Once the experiment had been completed, the experimenter collected the response sheets from all participants and then gave all participants a main analysis data sheet with upright and inverted scores for the face and land group alongside difference scores for each participant and a mean difference score for faces and for landscapes (see appendix).
Results
Group | Mean Upright Score | Mean Inverted Score |
Face | 10.9 | 8.50 |
Land | 10.3 | 10.2 |
Table 1
– Mean upright and inverted scores for face and land main data groups.
Figure 1
– Line graph to show mean upright and inverted scores for face and land main data groups.
As shown by table 1 and figure 1, the mean upright score from the main face group data was 10.9 and the mean upright score from the main land group data was 10.3. These results differ by a score of 0.60.
The mean inverted score for the main face group data was 8.50 and the mean inverted score for the main land group data was 10.2. These results differ by a score of 1.70.
The difference between the mean upright score and the mean inverted score for the main face group data was 2.40. In contrast, the difference between the mean upright score and mean inverted score for the main land group data was 0.10.
Table 2
– Mean upright and inverted scores for face and land class data groups.
Group | Mean Upright Score | Mean Inverted Score |
Face | 10.0 | 8.62 |
Land | 8.48 | 9.64 |
Figure 2
– Line graph to show mean upright and inverted scores for face and land class data groups
As shown by table 2 and figure 2, the mean upright score from the class face group data was 10.0 and the mean upright score from the class land group data was 8.48. These results differ by a score of 1.52.

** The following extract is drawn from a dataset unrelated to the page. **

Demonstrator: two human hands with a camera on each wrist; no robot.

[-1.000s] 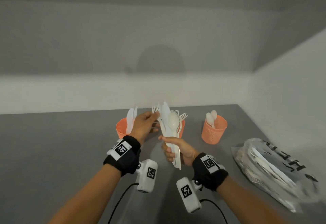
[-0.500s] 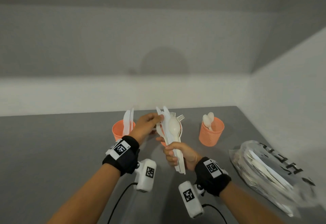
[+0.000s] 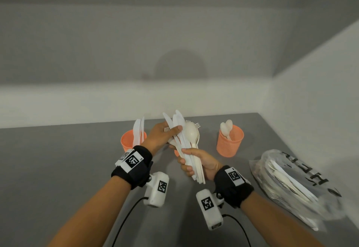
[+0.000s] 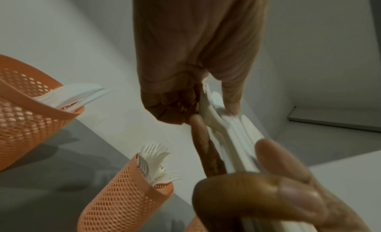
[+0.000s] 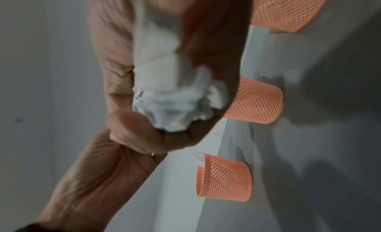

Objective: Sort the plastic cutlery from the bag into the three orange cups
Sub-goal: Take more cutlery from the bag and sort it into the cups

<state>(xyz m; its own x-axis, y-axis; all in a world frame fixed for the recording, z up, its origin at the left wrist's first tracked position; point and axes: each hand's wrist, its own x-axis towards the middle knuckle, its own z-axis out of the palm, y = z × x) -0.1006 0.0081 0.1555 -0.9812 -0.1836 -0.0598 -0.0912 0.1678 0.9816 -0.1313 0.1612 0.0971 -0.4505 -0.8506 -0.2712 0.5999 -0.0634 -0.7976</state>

The mean upright score from the class face group data differs from the mean upright score from the main face group data by a score of 0.90. The mean upright score from the class land group data differs from the mean upright score from the main land group data by a score of 1.82.
The mean inverted score for the class face group data was 8.62 and the mean inverted score for the class land group data was 9.64. These results differ by a score of 1.02.
The mean inverted score from the class face group data differs from the mean inverted score from the main face group data by a score of 0.12. The mean inverted score from the class land group data differs from the mean inverted score from the main land group data by a score of 0.56.
The difference between the mean upright score and the mean inverted score for the class face group data was 1.38. In contrast, the difference between the mean upright score and mean inverted score for the class land group data was 1.16.
An independent-samples t-test was carried out on the main face and land group difference scores in order to examine the experimental hypothesis.
The results from the independent-samples t-test showed that the effect of inversion for faces (M = 2.42, SD = 1.78) was greater than that for landscapes (M = .17, SD = 1.85): t (22) = 3.03, p < .006. As the p value is less than the critical value of .05, it can be said that inversion has a statistically significant effect on the recall of target images and that these results were unlikely to have been obtained by chance.
In addition, because the mean difference score for faces (2.42) was greater than the mean difference score for landscapes (.17), it can be said that inversion had a greater effect on the recall of target face images as opposed to target landscape images.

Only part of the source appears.